De même qu'Epstein [5], Babaian [2] associe à l'importance de l'étendue de la marge chirurgicale et de l'envahissement des vésicules séminales, l'envahissement vasculaire comme facteur de progression. Ce facteur vasculaire avait été également mis en avant par Potter et par Graham [6, 16]. Ni le franchissement capsulaire ni le score de Gleason de la pièce de prostatectomie ne faisaient parti des facteurs de progression mais dans cette étude, il n'y avait que 16 patients.

Ayant mis en évidence 3 facteurs prédictifs de progression (PSA préopératoire, statut de la capsule, score de Gleason de la pièce opératoire), il est difficile d'obtenir des sous-groupes à faible ou fort risque de progression comme le propose Epstein [5]. Néanmoins, en se limitant aux tumeurs de score de Gleason inférieurs à 7, nous montrons que les tumeurs ayant des PSA préopératoires inférieurs à 10 ngr/ml et un franchissement capsulaire ont une survie sans progression de 100% à 3 ans (Figure 3).

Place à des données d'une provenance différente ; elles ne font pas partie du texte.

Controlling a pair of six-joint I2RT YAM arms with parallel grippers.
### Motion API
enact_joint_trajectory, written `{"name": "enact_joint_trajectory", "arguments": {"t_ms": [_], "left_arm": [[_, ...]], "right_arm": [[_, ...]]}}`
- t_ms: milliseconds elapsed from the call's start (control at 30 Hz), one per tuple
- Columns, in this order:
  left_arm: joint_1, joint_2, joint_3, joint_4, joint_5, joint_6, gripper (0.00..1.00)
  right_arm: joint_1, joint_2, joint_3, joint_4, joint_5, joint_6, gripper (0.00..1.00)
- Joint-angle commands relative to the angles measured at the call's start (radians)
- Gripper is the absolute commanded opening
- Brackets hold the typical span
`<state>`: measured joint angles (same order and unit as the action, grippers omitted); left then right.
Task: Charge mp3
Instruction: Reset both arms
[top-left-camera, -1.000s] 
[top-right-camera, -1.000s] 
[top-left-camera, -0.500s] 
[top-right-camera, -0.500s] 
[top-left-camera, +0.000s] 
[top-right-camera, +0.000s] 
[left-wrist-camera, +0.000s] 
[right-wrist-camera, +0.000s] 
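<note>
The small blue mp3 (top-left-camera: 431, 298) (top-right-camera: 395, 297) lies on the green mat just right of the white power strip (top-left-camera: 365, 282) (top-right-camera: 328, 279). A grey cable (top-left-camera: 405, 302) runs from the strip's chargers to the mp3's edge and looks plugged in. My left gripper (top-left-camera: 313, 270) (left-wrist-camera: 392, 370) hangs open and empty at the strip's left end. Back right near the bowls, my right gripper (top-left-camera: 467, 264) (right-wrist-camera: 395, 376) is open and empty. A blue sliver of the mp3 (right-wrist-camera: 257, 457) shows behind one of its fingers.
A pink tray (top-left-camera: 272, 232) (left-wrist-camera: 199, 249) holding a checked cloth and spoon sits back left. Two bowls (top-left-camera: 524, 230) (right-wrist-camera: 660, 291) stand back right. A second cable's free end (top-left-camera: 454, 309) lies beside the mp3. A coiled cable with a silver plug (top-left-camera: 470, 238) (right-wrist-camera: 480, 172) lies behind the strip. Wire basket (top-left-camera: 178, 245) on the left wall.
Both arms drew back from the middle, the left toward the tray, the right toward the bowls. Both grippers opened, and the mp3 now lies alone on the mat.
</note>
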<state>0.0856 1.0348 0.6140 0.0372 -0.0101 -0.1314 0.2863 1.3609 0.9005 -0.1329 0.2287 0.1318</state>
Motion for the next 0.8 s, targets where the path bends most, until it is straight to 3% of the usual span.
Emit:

Mis à part ce sous-groupe de patients, les résultats oncologiques étant mauvais en cas d'envahissement des vésicules séminales, rechercher cet envahissement parait nécessaire en préopératoire : les résultats d'une premiere série de biopsies prostatiques peuvent porter l'indication de biopsier les vésicules séminales : des biopsies positives unilérales ou bilatérales à la base prostatique sont un facteur de risque d'atteinte des vésicules séminales [7]. La positivité des biopsies des vésicules séminales confirmera cet envahissement [24]. Néanmoins la population des patients opérés a changé, puisque maintenant ce sont des sujets jeunes chez qui sont découvertes des tumeurs de façon fortuite à la suite d'un dosage du PSA (stade clinique T1c) qui est souvent inférieur à 10 ngr/ml [14, 19]. Même si notre série est étendue sur 13 ans comme le reflète le taux moyen de PSA préopératoire de 23,4 ng/ml, il faut remarquer que 30% des patients de cette série avait un taux de PSA inférieurs à 10 ng/ml et 64,5% un score de Gleason des biopsies inférieur à 7 (Tableau II). Il est possible que chez ces patients, l'évolution de ces tumeurs présentant un envahissement des vésicules séminales différe de celle des tumeurs opérées il y a 10 ans.

Peut se poser alors l'indication d'un traitement complémentaire (radiothérapie et/ou hormonothérapie) précoce ou tardif après la prostatectomie radicale (1, 23). L'existence des facteurs de risque de progression ainsi établis et qui sont ceux habituellement analysés lors de l'étude de la pièce de prostatectomie radicale pourraient permettre de mieux préciser la modalité de ces traitements complémentaires.

Conclusion

Les tumeurs prostatiques envahissant les vésicules séminales sont des tumeurs à haut risque de progression après prostatectomie radicale. Un taux de PSA préopératoire inférieur à 10 ng/ml, un score de Gleason de la pièce opératoire inférieur à 7 et le franchissement de la capsule prostatique permettent de sélectionner une sous-population de patients à meilleur pronostic.